→ **WHAT THE TASK ASKS**
In the records below, find the line with "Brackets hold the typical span" and the line with "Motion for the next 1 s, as"; return exactly those lines and every line between them.

━━━ DATA FOR THE TASK

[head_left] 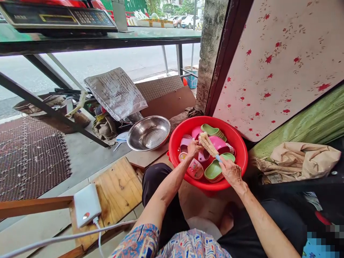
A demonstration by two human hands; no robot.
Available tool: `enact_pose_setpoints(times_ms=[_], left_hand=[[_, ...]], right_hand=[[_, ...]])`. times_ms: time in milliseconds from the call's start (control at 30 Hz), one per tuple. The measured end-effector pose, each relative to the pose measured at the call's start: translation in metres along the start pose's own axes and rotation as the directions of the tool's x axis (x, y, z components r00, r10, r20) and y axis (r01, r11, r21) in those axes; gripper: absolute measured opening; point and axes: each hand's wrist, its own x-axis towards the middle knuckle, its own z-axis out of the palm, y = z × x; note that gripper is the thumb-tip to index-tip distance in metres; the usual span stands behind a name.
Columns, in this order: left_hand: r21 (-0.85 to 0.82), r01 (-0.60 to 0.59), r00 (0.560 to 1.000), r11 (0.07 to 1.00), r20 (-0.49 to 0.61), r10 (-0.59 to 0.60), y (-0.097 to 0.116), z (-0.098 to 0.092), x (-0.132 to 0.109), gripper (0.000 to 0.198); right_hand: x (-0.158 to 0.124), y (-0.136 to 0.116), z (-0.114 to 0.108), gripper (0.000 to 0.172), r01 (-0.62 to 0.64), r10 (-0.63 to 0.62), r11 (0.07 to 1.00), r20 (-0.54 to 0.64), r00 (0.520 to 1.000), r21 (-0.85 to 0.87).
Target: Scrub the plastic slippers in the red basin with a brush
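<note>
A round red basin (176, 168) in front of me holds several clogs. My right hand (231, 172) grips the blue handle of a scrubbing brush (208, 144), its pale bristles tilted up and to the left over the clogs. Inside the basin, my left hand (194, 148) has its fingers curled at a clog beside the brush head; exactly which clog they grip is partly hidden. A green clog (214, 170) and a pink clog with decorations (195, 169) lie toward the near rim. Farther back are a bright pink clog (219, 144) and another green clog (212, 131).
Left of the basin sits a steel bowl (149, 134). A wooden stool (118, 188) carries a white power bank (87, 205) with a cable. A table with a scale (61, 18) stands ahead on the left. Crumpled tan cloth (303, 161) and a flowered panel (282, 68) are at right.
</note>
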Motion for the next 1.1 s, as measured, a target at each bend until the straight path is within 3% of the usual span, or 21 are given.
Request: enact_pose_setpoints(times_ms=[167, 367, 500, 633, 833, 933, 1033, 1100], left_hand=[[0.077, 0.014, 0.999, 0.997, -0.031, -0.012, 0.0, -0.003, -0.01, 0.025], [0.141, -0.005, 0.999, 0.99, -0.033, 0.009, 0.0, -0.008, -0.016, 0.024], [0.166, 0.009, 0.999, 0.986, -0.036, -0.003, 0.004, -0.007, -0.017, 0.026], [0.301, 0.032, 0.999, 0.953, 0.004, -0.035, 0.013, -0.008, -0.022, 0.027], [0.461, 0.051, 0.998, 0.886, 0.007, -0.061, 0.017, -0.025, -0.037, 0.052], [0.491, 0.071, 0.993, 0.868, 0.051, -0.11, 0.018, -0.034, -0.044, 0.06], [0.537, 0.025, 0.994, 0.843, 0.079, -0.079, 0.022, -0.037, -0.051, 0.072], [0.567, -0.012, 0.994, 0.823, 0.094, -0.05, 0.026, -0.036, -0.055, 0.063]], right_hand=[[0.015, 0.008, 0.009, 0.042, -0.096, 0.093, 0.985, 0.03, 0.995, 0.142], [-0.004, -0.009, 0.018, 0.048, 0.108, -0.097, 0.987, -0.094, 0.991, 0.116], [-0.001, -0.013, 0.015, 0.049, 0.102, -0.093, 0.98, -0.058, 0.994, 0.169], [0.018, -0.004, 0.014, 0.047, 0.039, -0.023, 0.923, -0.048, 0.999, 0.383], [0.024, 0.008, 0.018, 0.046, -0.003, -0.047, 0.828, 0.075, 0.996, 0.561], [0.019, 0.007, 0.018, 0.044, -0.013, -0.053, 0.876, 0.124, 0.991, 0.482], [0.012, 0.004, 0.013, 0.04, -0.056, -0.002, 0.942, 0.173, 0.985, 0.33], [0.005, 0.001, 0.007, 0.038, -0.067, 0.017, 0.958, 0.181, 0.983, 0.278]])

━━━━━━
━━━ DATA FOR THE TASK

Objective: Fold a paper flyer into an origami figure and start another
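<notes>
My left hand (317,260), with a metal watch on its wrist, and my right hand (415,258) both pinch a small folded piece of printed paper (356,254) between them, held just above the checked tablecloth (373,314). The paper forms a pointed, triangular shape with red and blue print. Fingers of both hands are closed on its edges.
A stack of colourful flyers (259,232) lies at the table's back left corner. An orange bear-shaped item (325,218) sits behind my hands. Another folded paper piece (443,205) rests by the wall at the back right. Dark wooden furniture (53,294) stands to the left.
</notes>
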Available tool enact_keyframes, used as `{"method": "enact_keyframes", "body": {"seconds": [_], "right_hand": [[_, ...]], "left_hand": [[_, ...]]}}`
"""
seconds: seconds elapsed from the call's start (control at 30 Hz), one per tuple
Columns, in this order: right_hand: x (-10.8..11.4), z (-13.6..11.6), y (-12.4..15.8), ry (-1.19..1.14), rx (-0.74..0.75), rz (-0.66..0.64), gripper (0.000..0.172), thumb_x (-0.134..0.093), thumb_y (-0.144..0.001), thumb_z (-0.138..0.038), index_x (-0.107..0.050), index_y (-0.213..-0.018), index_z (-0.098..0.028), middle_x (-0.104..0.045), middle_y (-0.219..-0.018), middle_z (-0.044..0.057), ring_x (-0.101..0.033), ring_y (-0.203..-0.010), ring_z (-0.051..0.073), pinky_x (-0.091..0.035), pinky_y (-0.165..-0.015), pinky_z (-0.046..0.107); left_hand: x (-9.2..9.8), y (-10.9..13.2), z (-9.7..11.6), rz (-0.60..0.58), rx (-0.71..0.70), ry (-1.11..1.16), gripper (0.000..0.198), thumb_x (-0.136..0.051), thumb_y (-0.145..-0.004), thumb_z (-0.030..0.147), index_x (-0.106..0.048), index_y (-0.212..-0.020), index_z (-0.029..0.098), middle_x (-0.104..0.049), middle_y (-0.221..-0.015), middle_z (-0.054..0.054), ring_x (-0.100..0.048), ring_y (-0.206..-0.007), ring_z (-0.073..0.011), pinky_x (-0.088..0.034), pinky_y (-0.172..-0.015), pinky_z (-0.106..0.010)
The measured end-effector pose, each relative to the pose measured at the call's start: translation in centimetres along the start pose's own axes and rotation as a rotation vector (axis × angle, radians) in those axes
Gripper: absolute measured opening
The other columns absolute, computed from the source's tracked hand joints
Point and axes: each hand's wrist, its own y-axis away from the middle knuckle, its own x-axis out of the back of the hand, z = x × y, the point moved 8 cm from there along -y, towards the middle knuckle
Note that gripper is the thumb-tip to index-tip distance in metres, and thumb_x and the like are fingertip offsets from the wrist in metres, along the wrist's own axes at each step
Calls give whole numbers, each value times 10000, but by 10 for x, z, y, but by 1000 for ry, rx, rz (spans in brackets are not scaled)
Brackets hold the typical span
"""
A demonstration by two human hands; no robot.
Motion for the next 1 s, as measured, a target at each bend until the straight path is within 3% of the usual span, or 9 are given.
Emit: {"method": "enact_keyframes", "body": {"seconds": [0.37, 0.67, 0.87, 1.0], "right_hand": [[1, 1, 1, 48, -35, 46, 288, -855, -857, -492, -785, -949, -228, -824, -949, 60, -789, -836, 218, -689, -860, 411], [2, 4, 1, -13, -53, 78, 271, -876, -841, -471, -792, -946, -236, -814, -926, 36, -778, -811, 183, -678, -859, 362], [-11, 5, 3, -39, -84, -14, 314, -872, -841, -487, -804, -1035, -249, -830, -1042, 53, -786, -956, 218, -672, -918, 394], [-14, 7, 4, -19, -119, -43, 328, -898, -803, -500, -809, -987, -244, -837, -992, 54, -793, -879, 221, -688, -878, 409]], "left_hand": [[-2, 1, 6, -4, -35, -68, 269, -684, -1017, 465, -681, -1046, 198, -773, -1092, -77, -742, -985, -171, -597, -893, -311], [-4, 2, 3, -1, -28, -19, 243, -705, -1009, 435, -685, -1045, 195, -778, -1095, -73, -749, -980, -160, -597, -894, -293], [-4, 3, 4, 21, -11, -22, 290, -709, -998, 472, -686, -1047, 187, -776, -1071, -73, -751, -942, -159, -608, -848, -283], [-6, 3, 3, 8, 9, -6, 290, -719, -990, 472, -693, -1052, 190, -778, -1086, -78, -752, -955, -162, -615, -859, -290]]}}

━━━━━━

→ **EXERCISE OUTPUT**
Brackets hold the typical span
"""
A demonstration by two human hands; no robot.
Motion for the next 1 s, as measured, a target at each bend until the straight path is within 3% of the usual span, or 9 are given.

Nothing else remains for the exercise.